Task goal => Would you reproduce the whole listing below without altering a single word?

Provided data =>
*** Begin section ***
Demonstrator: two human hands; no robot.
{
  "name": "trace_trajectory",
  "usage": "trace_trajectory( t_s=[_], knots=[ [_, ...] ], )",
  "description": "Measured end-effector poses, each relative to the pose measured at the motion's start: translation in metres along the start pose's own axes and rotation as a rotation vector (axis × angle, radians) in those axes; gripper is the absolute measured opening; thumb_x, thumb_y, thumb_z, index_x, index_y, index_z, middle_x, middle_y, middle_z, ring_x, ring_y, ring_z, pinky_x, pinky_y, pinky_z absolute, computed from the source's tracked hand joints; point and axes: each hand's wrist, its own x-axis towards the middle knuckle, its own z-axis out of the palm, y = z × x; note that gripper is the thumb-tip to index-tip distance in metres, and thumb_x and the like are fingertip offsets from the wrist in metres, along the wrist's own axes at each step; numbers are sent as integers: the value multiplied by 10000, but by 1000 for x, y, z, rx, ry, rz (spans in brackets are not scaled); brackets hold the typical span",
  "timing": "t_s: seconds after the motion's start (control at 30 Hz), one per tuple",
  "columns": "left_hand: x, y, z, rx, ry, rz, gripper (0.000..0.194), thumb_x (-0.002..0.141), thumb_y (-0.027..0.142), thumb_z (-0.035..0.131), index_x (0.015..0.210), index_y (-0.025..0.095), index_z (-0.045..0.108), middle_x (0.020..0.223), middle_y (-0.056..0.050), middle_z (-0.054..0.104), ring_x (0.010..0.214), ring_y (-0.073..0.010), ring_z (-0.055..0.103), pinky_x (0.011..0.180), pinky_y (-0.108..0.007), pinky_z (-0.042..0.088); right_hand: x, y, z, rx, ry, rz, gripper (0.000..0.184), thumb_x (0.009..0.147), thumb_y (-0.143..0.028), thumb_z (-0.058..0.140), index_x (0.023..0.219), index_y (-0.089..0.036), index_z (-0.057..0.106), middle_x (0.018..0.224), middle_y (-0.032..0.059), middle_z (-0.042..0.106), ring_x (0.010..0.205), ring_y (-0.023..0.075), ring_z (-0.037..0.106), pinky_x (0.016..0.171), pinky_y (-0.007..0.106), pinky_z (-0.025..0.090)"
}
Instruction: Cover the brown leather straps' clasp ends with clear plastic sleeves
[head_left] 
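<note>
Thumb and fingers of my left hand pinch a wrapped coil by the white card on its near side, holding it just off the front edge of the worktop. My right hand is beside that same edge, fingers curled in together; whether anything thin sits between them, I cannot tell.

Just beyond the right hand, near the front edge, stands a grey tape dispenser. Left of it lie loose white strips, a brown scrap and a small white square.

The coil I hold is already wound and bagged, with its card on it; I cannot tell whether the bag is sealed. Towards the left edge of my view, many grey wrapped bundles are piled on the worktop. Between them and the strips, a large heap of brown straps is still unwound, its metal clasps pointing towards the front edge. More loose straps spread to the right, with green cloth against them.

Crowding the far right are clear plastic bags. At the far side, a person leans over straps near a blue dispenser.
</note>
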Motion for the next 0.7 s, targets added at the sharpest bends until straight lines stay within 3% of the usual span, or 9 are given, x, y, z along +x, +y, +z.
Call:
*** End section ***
Completed exercise =>
Demonstrator: two human hands; no robot.
{
  "name": "trace_trajectory",
  "usage": "trace_trajectory( t_s=[_], knots=[ [_, ...] ], )",
  "description": "Measured end-effector poses, each relative to the pose measured at the motion's start: translation in metres along the start pose's own axes and rotation as a rotation vector (axis × angle, radians) in those axes; gripper is the absolute measured opening; thumb_x, thumb_y, thumb_z, index_x, index_y, index_z, middle_x, middle_y, middle_z, ring_x, ring_y, ring_z, pinky_x, pinky_y, pinky_z absolute, computed from the source's tracked hand joints; point and axes: each hand's wrist, its own x-axis towards the middle knuckle, its own z-axis out of the palm, y = z × x; note that gripper is the thumb-tip to index-tip distance in metres, and thumb_x and the like are fingertip offsets from the wrist in metres, along the wrist's own axes at each step; numbers are sent as integers: the value multiplied by 10000, but by 1000 for x, y, z, rx, ry, rz (spans in brackets are not scaled); brackets hold the typical span",
  "timing": "t_s: seconds after the motion's start (control at 30 Hz), one per tuple",
  "columns": "left_hand: x, y, z, rx, ry, rz, gripper (0.000..0.194), thumb_x (-0.002..0.141), thumb_y (-0.027..0.142), thumb_z (-0.035..0.131), index_x (0.015..0.210), index_y (-0.025..0.095), index_z (-0.045..0.108), middle_x (0.020..0.223), middle_y (-0.056..0.050), middle_z (-0.054..0.104), ring_x (0.010..0.214), ring_y (-0.073..0.010), ring_z (-0.055..0.103), pinky_x (0.011..0.180), pinky_y (-0.108..0.007), pinky_z (-0.042..0.088); right_hand: x, y, z, rx, ry, rz, gripper (0.000..0.184), thumb_x (0.009..0.147), thumb_y (-0.143..0.028), thumb_z (-0.058..0.140), index_x (0.023..0.219), index_y (-0.089..0.036), index_z (-0.057..0.106), middle_x (0.018..0.224), middle_y (-0.032..0.059), middle_z (-0.042..0.106), ring_x (0.010..0.205), ring_y (-0.023..0.075), ring_z (-0.037..0.106), pinky_x (0.016..0.171), pinky_y (-0.007..0.106), pinky_z (-0.025..0.090)"
}
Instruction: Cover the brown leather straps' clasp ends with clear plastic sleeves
[head_left] 
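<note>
Thumb and fingers of my left hand pinch a wrapped coil by the white card on its near side, holding it just off the front edge of the worktop. My right hand is beside that same edge, fingers curled in together; whether anything thin sits between them, I cannot tell.

Just beyond the right hand, near the front edge, stands a grey tape dispenser. Left of it lie loose white strips, a brown scrap and a small white square.

The coil I hold is already wound and bagged, with its card on it; I cannot tell whether the bag is sealed. Towards the left edge of my view, many grey wrapped bundles are piled on the worktop. Between them and the strips, a large heap of brown straps is still unwound, its metal clasps pointing towards the front edge. More loose straps spread to the right, with green cloth against them.

Crowding the far right are clear plastic bags. At the far side, a person leans over straps near a blue dispenser.
</note>
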Motion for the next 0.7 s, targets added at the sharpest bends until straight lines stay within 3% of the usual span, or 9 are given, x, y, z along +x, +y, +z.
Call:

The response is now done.